Could a simple, easy to consume document, provide the protection we need against wrongful convictions?

Consider the article below by Joshua Rozenberg (original article here) writing in the Guardian.  It relates to UK law but I think that the underpinning suggestion, that of a jury (and judge, and advocates) primer on a subject is an excellent idea. While the driver in the case was an earprint, it could quite easily have been a bitemark case.  Consider this, an easy to consume guide to bitemarks that highlights all of the strengths and weaknesses of the discipline, with references to appropriate scientific evidence, examples of best practice and the current agreed thinking of the representative forensic organisations.  If this was agreed to, and then provided to every Court in a case in which bitemark evidence was being presented – wouldn’t this have the following benefits:

* Chilling effect on over reaching by experts.  Experts would know that the Court would have access to the primer and hence would need to keep their conclusions and analysis within the limits of the agreed position, or be able to defend robustly why they have departed from it.
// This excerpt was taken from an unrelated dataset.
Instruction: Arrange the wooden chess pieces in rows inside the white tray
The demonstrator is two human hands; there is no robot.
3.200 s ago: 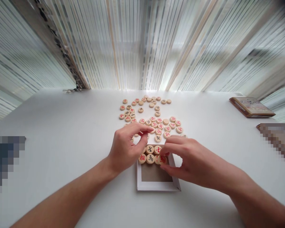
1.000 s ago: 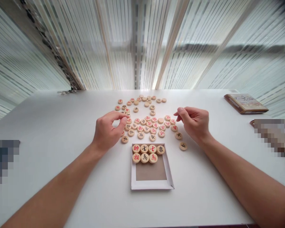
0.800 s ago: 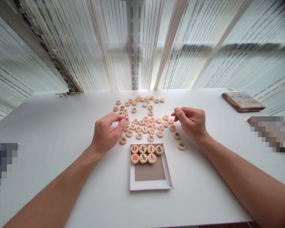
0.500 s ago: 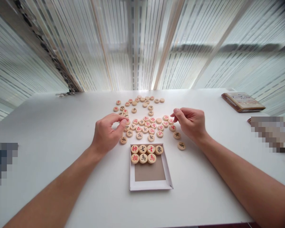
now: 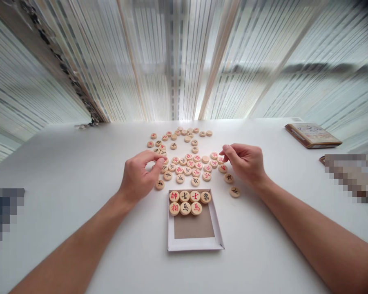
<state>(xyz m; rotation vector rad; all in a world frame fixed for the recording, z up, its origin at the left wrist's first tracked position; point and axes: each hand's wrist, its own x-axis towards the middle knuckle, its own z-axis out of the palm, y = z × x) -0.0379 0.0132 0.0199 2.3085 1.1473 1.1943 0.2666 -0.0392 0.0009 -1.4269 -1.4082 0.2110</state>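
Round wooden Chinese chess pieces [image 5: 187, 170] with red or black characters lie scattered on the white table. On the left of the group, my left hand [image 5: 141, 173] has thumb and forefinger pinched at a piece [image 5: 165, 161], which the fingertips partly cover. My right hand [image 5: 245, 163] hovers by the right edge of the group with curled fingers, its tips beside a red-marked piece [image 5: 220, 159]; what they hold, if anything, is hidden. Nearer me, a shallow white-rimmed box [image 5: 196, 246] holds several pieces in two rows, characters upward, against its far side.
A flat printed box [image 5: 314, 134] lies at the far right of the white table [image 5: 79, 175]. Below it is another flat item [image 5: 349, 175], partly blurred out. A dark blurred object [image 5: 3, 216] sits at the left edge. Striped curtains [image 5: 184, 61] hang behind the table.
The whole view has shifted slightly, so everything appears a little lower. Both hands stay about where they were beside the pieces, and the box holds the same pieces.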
* Enable jurors to place the strength of the evidence in context.  In appeal cases it is frequently stated that bitemarks should be admitted and that it is the trier of facts responsibility to assess the weight of this evidence.  I would have thought this almost impossible for a lay person – but perhaps the primer could help.
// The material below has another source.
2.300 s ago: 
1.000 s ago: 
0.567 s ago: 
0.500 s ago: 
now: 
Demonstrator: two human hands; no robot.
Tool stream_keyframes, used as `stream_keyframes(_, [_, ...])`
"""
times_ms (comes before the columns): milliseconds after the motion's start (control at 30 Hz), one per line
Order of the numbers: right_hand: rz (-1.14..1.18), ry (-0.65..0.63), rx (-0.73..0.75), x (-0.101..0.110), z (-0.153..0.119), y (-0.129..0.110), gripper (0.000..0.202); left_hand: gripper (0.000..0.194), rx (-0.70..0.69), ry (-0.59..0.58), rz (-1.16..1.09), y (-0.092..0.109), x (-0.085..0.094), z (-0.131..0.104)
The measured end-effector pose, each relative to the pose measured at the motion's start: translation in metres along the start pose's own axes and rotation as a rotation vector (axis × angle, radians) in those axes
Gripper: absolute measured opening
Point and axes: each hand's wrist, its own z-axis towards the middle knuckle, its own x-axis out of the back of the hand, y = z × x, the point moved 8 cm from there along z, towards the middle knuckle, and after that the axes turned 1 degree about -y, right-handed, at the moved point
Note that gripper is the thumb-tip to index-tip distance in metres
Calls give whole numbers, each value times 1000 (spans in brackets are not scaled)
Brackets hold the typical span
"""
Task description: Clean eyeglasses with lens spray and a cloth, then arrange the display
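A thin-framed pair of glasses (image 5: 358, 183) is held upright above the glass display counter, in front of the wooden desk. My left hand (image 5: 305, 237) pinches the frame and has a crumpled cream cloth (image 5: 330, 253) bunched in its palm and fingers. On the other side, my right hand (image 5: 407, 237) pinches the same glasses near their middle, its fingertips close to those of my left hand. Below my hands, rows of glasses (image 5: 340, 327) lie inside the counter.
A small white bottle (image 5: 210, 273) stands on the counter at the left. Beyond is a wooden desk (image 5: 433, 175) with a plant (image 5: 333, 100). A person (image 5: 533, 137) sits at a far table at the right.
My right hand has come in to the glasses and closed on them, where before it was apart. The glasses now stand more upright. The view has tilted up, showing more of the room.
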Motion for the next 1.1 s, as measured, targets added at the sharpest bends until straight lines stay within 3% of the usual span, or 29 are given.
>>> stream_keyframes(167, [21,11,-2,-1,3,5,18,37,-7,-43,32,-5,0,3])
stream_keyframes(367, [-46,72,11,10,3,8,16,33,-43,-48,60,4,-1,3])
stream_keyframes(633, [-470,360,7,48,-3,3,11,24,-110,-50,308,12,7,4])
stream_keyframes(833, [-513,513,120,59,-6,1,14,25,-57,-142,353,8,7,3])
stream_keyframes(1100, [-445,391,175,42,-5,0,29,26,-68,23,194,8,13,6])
* Assist cross examination.  Thought to be the correcting feature of expert testimony, cross examination is often poor and frequently because counsel has not understood the science, the controversies or the issues within it.  By ensuring that all parties have access to the primer, witnesses can be held to the standards described within it and defendants could be confident that their representatives had at least a basic understanding of the issues within the discipline.

As always, as you can see below, there is no money to provide funding for such guides, and the issue of updates is always problematic.  However, the ABFO, BAFO and other organisations could seek to develop a primer and update this on an annual basis making it free to download and to kick start the process of informing and regulating the presentation of bitemark evidence in Court.  It would go a long way to demonstrating commitment to reducing erroneous bitemark evidence.

Are juries being blinded by science?

Lord chief justice says jurors should not be expected to understand complex scientific concepts from expert witnesses

Expert witnesses are being subjected to greater scrutiny by the criminal courts, despite the government’s refusal to implement safeguards recommended by its own law reform advisers. But Lord shutterstock_163535738Thomas of Cwmgiedd, lord chief justice of England and Wales, insisted that senior judges were not acting unconstitutionally in introducing the reforms themselves because the necessary rule changes had been signed off by Chris Grayling, the justice secretary.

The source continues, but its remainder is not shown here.